He knew Elvis, Hank Sr. and Chuck Berry. Hilton Head man’s life was some kind of record
John Sippel has left the building.
He died Jan. 6 at the Preston Health Center on Hilton Head Island at age 97.
He knew Elvis.
He wrote the first liner notes for Chuck Berry.
He and his wife socialized with Roy Orbison.
Rod Stewart, Dolly Parton, Dizzy Gillespie, Sarah Vaughan, Charlie “Bird” Parker — his contacts could fill a hall of fame.
As a writer at Billboard magazine, he became the king of country music, and much more.
“Hank Williams would wake me up at night and play all the song for me and ask what I thought,” he told our writer Jacquelyn Lewis in 2004.
He said that at one point he reviewed more acts than anyone in America, and he brought more stories than records (6,000) or cookbooks (1,000) when he moved to Hilton Head in 1994. A couple of stories he shared with us: Roy Orbison was albino. Willie Nelson was once a struggling insurance salesman.
Sippel was a native of Fond du Lac, Wis. He had a journalism degree from Marquette University and experience as a cub reporter when he got a job as a music writer for Downbeat Magazine, specializing in jazz and the blues.
“This was the most wonderful job I could ever have,” he said. “I had the opportunity to review all kinds of bands, and everything was free. I really lived regally, and I got to know these black musicians very well.”
He later moved to Billboard magazine where he wrote the Page 2 “Inside Track” column for decades. The column reflected his contacts in both writing and sales that reached into every radio station, television station, music promoter, retailer and distributor in the land.
“For almost three decades, reader surveys cited this column as the magazine’s most-read feature,” Ed Christman wrote in the obituary for Sippel in Billboard. In Sippel’s heyday, it was billed as the “world’s foremost amusement weekly.”
Sippel held a number of jobs with Billboard, and was on the magazine’s executive editorial board.
He also worked for a couple of record labels.
At Mercury, he was instrumental in its signing of the Platters and the Penguins, Christman writes.

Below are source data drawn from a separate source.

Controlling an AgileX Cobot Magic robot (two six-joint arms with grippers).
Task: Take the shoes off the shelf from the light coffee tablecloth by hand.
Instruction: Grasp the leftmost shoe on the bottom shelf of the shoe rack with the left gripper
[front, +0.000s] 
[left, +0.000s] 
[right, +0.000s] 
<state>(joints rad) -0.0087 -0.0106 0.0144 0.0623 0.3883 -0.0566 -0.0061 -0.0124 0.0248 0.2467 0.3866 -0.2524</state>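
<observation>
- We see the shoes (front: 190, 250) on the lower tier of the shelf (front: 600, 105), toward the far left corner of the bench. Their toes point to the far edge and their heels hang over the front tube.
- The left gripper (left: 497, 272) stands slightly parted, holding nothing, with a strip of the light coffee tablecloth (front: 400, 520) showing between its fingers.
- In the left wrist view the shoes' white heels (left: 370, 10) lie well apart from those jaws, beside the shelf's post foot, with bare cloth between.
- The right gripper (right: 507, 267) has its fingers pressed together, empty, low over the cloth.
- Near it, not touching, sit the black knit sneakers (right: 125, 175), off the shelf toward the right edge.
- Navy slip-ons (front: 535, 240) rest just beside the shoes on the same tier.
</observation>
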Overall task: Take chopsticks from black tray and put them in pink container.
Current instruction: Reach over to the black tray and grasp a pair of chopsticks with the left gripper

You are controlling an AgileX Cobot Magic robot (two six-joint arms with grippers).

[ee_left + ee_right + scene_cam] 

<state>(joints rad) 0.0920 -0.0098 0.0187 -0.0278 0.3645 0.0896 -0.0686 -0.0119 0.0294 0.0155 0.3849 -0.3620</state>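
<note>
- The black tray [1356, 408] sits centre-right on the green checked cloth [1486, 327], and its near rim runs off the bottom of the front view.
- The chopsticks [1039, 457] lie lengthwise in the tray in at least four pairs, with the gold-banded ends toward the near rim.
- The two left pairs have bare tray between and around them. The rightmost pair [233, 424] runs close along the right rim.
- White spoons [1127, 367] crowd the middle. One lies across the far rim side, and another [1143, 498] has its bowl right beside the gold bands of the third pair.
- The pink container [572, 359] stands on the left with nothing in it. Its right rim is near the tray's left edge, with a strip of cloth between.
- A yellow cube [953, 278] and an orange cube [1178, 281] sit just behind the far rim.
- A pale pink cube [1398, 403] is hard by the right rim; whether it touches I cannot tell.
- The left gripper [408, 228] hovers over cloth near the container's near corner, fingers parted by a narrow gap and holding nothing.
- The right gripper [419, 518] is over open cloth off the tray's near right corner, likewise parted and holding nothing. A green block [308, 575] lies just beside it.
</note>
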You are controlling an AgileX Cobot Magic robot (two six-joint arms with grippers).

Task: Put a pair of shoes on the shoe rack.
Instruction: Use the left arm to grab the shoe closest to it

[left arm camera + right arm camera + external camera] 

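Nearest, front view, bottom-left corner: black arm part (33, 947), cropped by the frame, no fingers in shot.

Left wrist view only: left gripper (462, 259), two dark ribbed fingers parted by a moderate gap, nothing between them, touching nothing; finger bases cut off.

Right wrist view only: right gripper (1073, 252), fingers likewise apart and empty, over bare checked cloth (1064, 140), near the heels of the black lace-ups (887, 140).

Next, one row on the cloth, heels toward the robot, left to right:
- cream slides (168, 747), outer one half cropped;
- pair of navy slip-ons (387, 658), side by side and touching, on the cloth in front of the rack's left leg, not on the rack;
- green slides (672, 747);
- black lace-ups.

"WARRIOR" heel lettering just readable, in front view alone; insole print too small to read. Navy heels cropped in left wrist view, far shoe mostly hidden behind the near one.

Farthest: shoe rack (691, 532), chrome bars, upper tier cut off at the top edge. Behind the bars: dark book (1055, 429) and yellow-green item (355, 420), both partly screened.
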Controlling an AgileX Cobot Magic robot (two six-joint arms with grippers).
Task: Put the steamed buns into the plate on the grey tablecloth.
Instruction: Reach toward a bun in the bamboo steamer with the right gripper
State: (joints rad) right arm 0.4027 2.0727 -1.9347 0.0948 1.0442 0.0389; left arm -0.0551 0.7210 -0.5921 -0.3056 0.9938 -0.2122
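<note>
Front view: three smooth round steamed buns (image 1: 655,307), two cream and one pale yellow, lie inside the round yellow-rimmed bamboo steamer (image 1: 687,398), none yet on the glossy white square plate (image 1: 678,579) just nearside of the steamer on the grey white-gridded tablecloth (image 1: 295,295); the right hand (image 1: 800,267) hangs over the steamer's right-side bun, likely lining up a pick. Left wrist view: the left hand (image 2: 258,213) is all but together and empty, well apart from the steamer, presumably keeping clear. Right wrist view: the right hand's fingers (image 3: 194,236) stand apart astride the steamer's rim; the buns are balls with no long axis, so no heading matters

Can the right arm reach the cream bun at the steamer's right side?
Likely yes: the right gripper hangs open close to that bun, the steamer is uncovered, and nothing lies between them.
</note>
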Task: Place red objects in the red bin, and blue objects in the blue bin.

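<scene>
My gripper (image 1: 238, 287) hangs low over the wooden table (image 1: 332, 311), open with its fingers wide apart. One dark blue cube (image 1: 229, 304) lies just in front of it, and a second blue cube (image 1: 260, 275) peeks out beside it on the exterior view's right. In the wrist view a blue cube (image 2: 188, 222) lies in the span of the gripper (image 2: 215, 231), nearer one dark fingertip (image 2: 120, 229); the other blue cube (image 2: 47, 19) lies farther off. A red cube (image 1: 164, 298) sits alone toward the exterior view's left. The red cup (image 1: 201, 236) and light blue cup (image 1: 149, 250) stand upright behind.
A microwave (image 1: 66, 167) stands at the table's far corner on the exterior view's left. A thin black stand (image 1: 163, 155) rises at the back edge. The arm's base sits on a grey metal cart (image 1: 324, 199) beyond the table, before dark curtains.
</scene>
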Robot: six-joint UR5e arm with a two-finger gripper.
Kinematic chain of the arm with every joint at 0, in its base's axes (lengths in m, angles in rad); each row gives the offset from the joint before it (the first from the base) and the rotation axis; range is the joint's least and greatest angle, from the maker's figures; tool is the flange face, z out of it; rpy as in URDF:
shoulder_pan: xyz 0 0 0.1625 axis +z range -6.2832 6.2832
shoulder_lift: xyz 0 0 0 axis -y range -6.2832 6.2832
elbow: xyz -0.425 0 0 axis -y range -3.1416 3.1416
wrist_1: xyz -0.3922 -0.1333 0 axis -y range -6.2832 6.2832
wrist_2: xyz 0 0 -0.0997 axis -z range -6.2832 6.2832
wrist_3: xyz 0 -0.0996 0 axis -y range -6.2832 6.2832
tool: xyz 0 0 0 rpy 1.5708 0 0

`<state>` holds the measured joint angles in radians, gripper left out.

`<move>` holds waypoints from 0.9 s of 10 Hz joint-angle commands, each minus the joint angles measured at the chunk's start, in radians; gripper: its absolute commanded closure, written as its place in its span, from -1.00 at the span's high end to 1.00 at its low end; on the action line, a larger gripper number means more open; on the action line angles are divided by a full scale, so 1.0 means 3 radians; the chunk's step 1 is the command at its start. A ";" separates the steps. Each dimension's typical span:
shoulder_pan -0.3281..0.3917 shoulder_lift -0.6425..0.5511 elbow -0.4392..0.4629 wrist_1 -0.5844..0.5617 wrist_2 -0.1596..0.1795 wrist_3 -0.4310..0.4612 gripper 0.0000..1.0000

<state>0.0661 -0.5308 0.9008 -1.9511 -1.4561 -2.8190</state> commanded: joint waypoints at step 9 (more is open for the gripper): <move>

And Christman writes: “Sippel traded on his relationship with Chuck Berry to help bring the musician to Mercury. ‘I was the intermediary,’ Sippel said. ‘At that time, he was coming out of a life of turmoil and I was very committed to making sure he was a happy artist with us.’ ”
At Monument Records, Sippel worked closely with Orbison, the “Pretty Woman” singer/songwriter.
And Christman writes that Sippel “befriended Leonard and Phil Chess, the founders of the iconic Chicago blues label Chess Records that played a seminal role in the evolution of rock ’n’ roll. While selling advertising to Chess, Sippel often hung around the label’s headquarters and soon was authoring liner notes. ‘I wrote Chuck Berry’s first bios,’ Sippel told Billboard in an interview upon the music legend’s death last March. ‘Chess was very good advertisers with Billboard, so I helped them out. I got paid $25 a cover. Some months I could make as much as $300, writing liner notes for 12 covers.’ ”
He once said he reported better than others because he had more experience in the industry than the entire staff of Billboard put together.
And he didn’t skip a beat on Hilton Head, where he loved to entertain in his airy home decorated with abstract art. He kept up with industry friends through phone calls. He was widowed two times.
“At 84 years old, he still likes his music loud, his conversation lively and his drinks double,” we reported in 2004.
He told us the greatest influences on his life were his parents and his Catholic religion. His brother is a retired Catholic priest, and he was a faithful member at St. Francis by the Sea Catholic Church on Hilton Head.